- Cover of The Dark Tower: Fall of Gilead #1 (May, 2009)

Publication information
- Publisher: Marvel Comics
- Schedule: "Monthly"
- Format: Limited series
- Publication date: May - Nov., 2009
- No. of issues: 6

Creative team
- Created by: Stephen King
- Written by: Robin Furth (adaptation) Peter David (script)
- Artist(s): Richard Isanove, Dean White, Jae Lee

= The Dark Tower: Fall of Gilead =

The Dark Tower: Fall of Gilead is a six-issue comic book limited series published by Marvel Comics. It is the fourth comic book miniseries based on Stephen King's The Dark Tower series of novels. It is plotted by Robin Furth, scripted by Peter David, and illustrated by Richard Isanove and Dean White, with additional cover art by Jae Lee. Stephen King is the Creative and executive director of the project. The first issue was published on May 13, 2009.

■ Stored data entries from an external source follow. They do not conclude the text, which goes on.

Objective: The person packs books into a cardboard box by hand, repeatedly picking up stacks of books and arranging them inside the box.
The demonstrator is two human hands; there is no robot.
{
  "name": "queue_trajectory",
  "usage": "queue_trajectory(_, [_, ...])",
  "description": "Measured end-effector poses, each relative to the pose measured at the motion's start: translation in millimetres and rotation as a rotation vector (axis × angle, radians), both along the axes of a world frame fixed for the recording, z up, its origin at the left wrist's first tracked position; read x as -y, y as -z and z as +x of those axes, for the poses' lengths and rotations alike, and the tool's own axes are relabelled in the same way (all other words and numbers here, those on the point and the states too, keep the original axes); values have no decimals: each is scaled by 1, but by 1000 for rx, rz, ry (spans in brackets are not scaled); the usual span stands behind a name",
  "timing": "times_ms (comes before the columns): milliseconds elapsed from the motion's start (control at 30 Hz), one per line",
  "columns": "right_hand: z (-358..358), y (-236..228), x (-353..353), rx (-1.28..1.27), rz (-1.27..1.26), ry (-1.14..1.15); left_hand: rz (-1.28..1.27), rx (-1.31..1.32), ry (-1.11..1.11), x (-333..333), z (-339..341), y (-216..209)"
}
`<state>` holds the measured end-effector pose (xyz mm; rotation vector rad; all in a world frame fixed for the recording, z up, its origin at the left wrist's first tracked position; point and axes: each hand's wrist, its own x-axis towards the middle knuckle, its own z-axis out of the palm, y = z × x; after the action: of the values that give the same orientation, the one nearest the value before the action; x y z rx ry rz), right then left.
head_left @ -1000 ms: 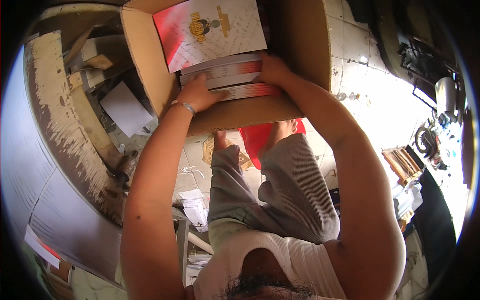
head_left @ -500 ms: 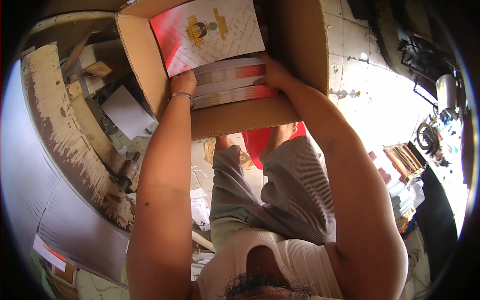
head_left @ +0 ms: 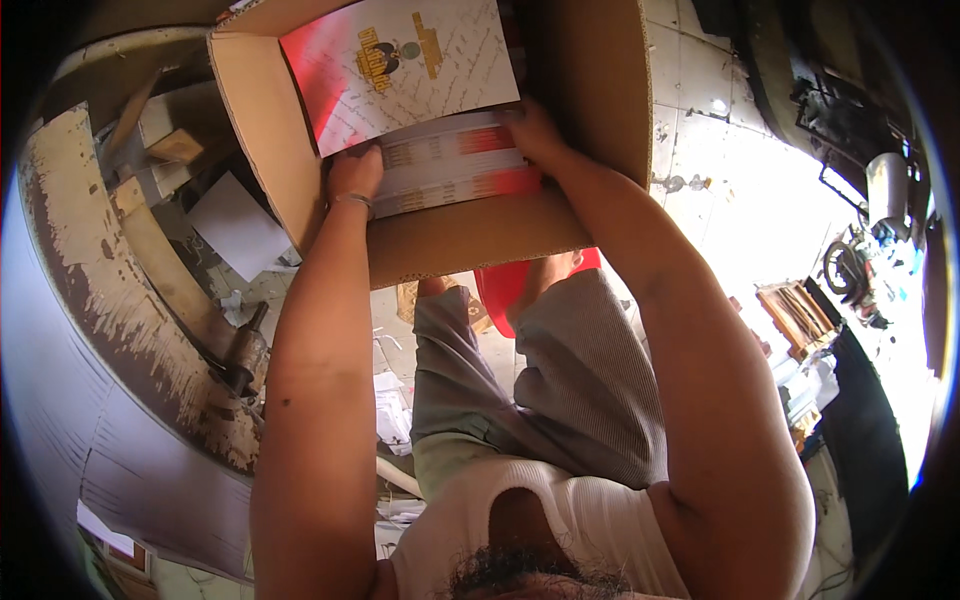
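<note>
An open cardboard box (head_left: 480, 245) is before me, with both my hands inside it. A white and red booklet (head_left: 460, 95) lies cover up in its far part. Nearer to me, booklets stand packed on edge in rows (head_left: 435, 148), their pale and red edges showing. My left hand (head_left: 356, 172), with a bracelet at the wrist, is closed at the left end of the rows. My right hand (head_left: 533, 135) is curled round their right end, by the box's right wall. The fingertips of both hands are partly hidden among the booklets.
A red plastic seat or stool (head_left: 500, 295) shows under the box beside my feet. On the left runs a worn, peeling bench edge (head_left: 80, 290), with a white sheet (head_left: 238, 225) beyond it. Papers and a wooden frame (head_left: 798, 315) lie at the right, near a motorbike (head_left: 850, 270).
The box and both hands appear slightly farther left in view. My right hand's fingers have slipped deeper behind the booklets' end; the left hand stays at its end.
</note>
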<state>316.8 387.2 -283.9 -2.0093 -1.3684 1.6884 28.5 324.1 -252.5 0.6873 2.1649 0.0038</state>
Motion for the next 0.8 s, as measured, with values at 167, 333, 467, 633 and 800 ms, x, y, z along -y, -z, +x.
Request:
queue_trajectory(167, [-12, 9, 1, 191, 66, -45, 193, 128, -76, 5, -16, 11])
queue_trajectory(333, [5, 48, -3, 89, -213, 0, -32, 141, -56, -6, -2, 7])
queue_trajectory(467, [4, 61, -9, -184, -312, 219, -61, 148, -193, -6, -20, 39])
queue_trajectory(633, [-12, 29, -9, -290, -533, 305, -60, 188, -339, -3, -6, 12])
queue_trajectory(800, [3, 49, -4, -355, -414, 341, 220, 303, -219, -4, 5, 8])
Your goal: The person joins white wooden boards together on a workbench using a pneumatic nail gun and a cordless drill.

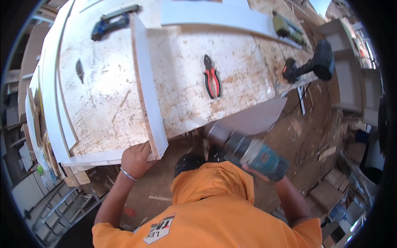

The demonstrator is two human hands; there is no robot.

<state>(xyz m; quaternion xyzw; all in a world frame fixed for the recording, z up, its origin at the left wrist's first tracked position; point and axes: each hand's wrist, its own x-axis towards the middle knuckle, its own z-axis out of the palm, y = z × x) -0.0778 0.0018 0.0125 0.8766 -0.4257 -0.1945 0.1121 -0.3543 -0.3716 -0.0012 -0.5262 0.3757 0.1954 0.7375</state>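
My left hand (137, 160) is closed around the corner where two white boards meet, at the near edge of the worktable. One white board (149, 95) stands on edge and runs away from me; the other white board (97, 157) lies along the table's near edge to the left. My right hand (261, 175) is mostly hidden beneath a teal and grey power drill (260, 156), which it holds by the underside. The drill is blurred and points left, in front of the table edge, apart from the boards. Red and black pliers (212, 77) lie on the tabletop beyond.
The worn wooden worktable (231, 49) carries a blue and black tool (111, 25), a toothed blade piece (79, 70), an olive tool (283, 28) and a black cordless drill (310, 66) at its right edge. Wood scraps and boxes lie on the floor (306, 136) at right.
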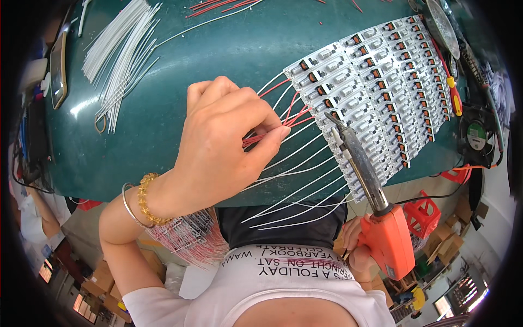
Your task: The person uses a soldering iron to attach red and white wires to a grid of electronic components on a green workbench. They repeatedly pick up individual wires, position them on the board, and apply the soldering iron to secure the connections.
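My left hand (223, 141) is closed, with a small bunch of thin red wires (251, 141) pinched between thumb and fingers. One red wire reaches from it to the edge of a panel of small circuit boards (376, 82), joined in rows. Along that same edge several white wires (297, 172) trail toward me. Low on the right, my right hand (357, 242) grips an orange soldering gun (389, 240), partly hidden behind its handle. The gun's dark tip is over the panel's left edge, close to the red wire's end; whether it touches cannot be made out.
On the green table (229, 49) lie a bundle of white wires (120, 60), a rubber band (100, 124) and a phone (60, 71). A screwdriver (455, 98) and a small fan (476, 133) flank the panel's right. Wired boards (188, 237) hang below the table edge.
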### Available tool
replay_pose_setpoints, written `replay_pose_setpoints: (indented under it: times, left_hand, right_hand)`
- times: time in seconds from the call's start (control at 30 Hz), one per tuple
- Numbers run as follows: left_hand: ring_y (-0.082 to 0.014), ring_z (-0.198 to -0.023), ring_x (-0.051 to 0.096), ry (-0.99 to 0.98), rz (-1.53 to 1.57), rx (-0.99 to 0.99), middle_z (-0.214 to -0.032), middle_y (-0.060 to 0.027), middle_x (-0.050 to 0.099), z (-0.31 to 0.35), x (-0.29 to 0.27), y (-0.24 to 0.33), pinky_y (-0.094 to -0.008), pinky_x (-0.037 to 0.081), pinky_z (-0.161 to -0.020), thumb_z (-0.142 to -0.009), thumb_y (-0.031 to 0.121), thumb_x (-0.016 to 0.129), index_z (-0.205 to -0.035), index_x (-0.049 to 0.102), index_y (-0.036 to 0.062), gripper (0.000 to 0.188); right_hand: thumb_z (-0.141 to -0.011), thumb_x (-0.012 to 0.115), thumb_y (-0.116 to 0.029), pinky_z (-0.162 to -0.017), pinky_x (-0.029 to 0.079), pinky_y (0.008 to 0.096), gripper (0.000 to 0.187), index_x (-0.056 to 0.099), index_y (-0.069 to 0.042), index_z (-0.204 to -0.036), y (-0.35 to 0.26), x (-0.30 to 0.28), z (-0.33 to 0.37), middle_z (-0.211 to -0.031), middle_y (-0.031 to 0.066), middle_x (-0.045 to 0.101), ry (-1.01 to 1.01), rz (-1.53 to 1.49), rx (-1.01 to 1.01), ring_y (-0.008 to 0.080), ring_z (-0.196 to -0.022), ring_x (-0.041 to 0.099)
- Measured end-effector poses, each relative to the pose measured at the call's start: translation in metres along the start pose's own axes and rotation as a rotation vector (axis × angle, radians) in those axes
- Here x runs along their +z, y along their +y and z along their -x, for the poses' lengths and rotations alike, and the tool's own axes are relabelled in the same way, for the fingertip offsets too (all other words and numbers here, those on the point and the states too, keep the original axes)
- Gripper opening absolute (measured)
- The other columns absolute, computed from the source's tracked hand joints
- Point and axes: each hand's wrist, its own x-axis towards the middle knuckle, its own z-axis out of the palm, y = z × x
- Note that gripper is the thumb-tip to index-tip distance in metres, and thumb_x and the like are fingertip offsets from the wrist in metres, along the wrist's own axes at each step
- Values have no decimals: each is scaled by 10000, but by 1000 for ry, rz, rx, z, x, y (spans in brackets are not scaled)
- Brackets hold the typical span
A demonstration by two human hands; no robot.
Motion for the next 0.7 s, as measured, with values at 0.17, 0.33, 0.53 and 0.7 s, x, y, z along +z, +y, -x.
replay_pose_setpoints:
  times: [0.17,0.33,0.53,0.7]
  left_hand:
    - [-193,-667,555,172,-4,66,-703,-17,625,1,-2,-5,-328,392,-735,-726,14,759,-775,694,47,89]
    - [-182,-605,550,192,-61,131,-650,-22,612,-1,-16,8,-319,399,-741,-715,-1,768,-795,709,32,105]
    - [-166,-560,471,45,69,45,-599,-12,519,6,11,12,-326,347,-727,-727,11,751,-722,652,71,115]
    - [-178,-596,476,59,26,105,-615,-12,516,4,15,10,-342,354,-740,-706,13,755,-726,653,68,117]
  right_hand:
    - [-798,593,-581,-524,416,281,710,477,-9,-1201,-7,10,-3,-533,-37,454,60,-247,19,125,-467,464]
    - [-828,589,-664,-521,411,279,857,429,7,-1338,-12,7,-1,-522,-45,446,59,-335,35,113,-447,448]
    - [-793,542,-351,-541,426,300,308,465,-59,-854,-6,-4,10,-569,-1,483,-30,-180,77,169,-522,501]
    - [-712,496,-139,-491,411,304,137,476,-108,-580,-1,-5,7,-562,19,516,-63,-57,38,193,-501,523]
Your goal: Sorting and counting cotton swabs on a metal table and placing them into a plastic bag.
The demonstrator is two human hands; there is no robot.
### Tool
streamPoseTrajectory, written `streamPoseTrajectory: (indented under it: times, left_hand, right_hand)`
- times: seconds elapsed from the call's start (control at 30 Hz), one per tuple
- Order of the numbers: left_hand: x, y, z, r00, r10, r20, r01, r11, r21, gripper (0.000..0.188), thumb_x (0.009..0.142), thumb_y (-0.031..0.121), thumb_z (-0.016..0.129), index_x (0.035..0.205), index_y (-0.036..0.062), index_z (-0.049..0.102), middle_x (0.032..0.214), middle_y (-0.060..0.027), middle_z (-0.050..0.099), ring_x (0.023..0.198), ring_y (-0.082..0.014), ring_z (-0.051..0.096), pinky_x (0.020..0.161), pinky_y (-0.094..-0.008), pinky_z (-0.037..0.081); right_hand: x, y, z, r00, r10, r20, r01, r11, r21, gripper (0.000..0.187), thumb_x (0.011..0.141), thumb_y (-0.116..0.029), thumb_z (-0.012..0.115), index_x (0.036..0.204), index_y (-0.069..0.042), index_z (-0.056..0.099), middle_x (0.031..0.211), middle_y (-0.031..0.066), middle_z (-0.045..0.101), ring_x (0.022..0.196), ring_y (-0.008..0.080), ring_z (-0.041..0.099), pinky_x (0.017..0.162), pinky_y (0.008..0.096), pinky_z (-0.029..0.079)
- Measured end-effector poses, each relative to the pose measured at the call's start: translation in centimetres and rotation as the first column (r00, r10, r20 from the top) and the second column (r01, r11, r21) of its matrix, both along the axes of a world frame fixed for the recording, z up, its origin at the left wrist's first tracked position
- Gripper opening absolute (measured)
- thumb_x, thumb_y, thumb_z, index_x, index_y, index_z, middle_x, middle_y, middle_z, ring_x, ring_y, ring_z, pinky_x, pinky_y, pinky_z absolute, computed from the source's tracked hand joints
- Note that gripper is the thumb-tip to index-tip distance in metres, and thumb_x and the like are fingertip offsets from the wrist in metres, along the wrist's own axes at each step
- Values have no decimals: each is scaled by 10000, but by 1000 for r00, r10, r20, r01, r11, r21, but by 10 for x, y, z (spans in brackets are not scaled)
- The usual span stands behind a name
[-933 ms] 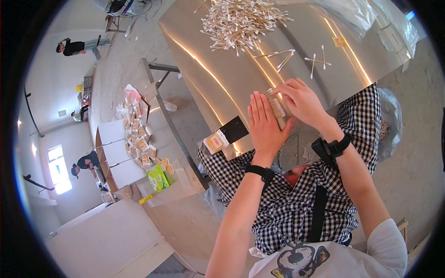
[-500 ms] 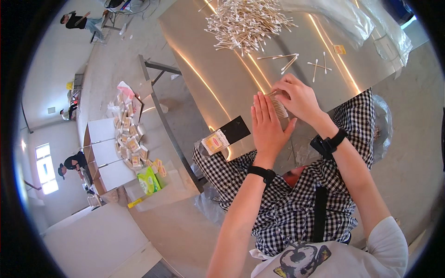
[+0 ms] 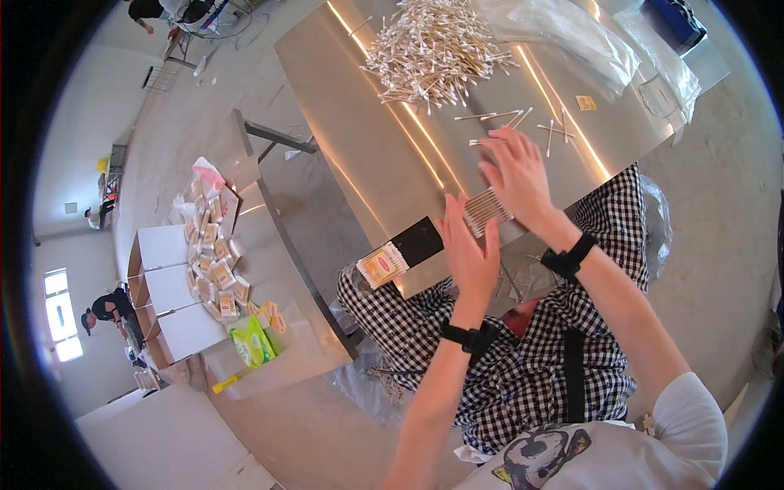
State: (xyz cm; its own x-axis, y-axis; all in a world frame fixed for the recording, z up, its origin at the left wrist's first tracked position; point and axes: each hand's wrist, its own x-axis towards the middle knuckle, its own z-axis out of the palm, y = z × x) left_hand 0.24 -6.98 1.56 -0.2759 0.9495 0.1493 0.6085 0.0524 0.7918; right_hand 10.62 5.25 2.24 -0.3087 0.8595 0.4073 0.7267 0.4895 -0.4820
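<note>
A flat row of cotton swabs (image 3: 487,212) lies side by side at the near edge of the metal table (image 3: 351,155). My left hand (image 3: 469,255) rests along its left side, fingers stretched and thumb apart. Beyond the row, my right hand (image 3: 520,178) reaches over the tabletop with fingers spread, close to a few loose cotton swabs (image 3: 500,115). Its fingertips are beside one swab; I see nothing gripped. Left of my left hand is a black flat block (image 3: 422,239), with a filled pack of cotton swabs (image 3: 382,266) against it at the table's corner.
A large heap of cotton swabs (image 3: 441,53) covers the far part of the table. Clear plastic bags (image 3: 572,37) and a small yellow card (image 3: 585,103) lie to its right. On a second table at left are many packs (image 3: 216,265) and a green packet (image 3: 252,341).
My right hand has moved off the row of swabs, forward toward the loose ones, and its fingers have spread. My left hand has drawn slightly nearer, thumb apart. More of the row shows.
</note>
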Motion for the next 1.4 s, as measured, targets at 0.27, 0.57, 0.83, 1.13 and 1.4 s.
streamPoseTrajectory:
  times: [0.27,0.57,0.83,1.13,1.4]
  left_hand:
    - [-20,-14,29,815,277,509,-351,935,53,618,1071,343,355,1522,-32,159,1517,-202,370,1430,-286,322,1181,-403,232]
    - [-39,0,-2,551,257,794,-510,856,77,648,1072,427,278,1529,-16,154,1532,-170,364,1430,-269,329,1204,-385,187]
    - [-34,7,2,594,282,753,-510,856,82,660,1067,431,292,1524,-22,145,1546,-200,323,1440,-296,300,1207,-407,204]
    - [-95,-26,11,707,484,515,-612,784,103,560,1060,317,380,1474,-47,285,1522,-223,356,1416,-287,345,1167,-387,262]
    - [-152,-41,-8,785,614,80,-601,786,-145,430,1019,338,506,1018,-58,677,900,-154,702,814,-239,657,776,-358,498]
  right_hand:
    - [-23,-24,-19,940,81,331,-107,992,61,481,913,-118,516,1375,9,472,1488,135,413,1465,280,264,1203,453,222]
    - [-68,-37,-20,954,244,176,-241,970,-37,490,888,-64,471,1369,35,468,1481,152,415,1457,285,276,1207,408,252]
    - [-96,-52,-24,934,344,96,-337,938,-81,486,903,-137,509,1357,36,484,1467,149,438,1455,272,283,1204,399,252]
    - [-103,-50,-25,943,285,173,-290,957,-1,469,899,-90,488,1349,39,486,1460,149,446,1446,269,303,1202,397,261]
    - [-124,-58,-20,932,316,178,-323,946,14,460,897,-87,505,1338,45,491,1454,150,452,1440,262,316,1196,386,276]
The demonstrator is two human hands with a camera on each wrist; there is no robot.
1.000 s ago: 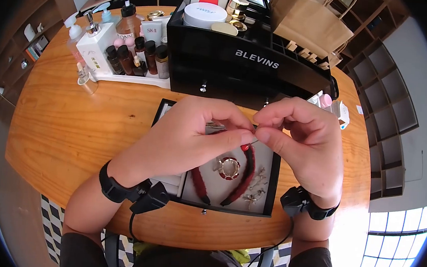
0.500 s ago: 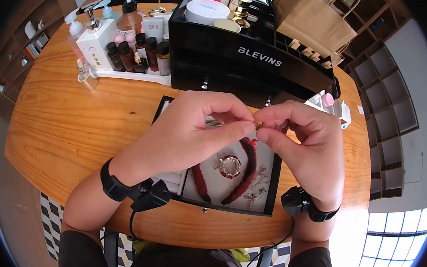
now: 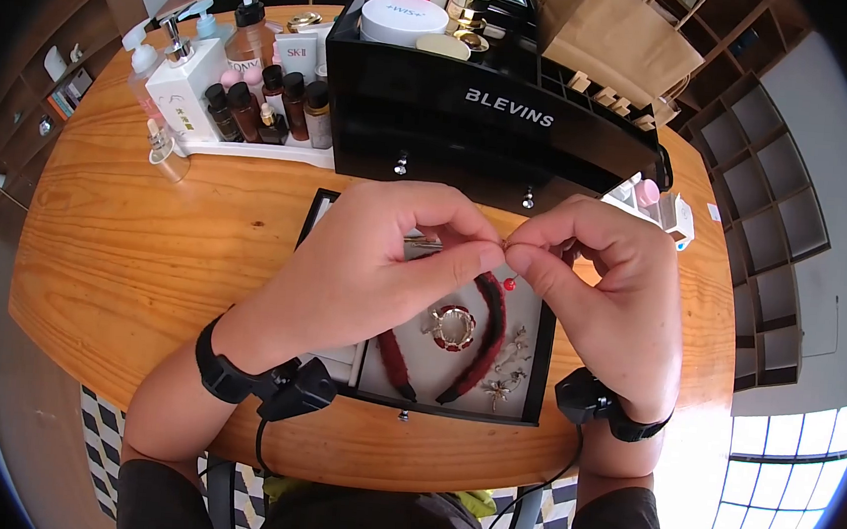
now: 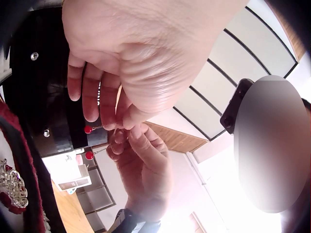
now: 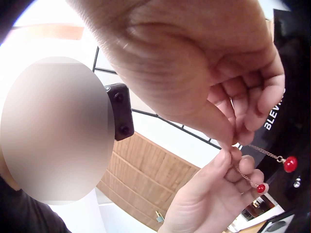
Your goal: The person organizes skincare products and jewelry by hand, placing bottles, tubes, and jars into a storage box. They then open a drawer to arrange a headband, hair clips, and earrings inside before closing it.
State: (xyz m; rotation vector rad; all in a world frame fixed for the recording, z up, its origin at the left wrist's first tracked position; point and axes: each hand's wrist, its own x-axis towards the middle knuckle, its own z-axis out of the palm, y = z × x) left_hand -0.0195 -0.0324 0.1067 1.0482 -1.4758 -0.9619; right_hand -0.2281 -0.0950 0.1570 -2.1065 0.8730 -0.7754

| Preceded by | Followed by |
|---|---|
| The Dark Tower: The Sorcerer | The Dark Tower: Battle of Jericho Hill |

==Publication dates==
- Issue #1: May 13, 2009
- Issue #2: June 17, 2009
- Issue #3: July 29, 2009
- Issue #4: August 26, 2009
- Issue #5: September 30, 2009
- Issue #6: November 25, 2009

==Plot==
In direct continuation of the previous story's finale, Roland Deschain, is overcome with grief over accidentally killing his mother, Gabrielle. Abel Vannay the Wise and Cortland "Cort" Andrus search the quarters of Kingson, John Farson's nephew, whom Cort recently killed at the feast's riddle competition when he realized he was in league of Farson. Cort discovers a journal, but as he leafs through it, licking his fingers to do so, he picks up the poison with which the journal's pages are laced, much to Abel's horror. Steven Deschain discovers that Maerlyn's Grapefruit, the mysterious seeing sphere of John Farson's that Roland acquired during his recent mission, is missing from the cabinet where he hid it, and suspects that his wife, Gabrielle, secretly took the cabinet's key off of him as they danced at the recent feast, but is horrified when he discovers his son Roland over Gabrielle's dead body. Roland admits that he killed his own mother while under the spell of Maerlyn's Grapefruit which made her appear as Rhea of the Coos. Upon checking Gabrielle's body, the group discovers a poisoned blade with the sigul of John Farson, confirming that Gabrielle was coerced by Marten to assassinate Steven Deschain. Despite this, Roland is locked away in a cell to await trial for the murder of Gabrielle.

While Roland awaits trial, Steven Deschain and a group of gunslingers follow a trail leading from Gilead that they believe will lead them to John Farson. They are ambushed by a group of Slow Mutants and Robert Allgood (Cuthbert's Father) is killed with a poisonous dart. Later, they are ambushed again by Farson's men and all are killed except Steven Deschain and Chris Johns (Alain's Father) Cort also passes away from the effects of the poison ink, and Vannay is shot by a messenger as he prepares Cort's body for burial. Aileen, Cort's niece, enraged by the murder of her uncle, disguises herself as a boy and a gunslinger and helps Roland escape from his cell, only to discover that all of his gunslinger mentors have been slain, and that his father is injured badly from the ambush.
Upon returning it is soon discovered that the doctors in Gilead have been killed by Farson's men in preparation for the upcoming assault on Gilead. Chris Johns throat is slit as he checks on the home of Doctor Decurry, and Steven is stabbed in the back by a traitorous guard. With his last breath, Steven scrawls "Open the Pits" in his own blood on the floor, a signal to Roland to use the castle's ancient defenses, only to be used in the most dire circumstances. Three days later, John Farson's army arrives at the gates of Gilead and a battle ensues. Despite the ancient pits, John Farson's troops, slow mutants, and great machines of the old times (tanks, RPGs) are too much for the city, and the citizens are forced to flee in the sewer.

==Collected editions==
Along with the single-issue release of The Dark Tower: The Sorcerer, the entire six-issue run of Fall of Gilead was included in a collected hardcover edition also entitled The Dark Tower: Fall of Gilead and released by Marvel on February 23, 2010 (ISBN 0785129510). A paperback edition was later released on November 2, 2011 (ISBN 0785129529). The series was also included in the hardcover release of The Dark Tower Omnibus on September 21, 2011 (ISBN 0785155414).

On September 25, 2018, Gallery 13 republished the original hardcover collection as Stephen King's The Dark Tower: Beginnings - The Fall of Gilead (Book 4) (ISBN 1982108274). On October 23, 2018, this edition (along with Books 1-3 and 5) was included in the boxed set Stephen King's The Dark Tower: Beginnings - The Complete Graphic Novel Series (ISBN 1982110201).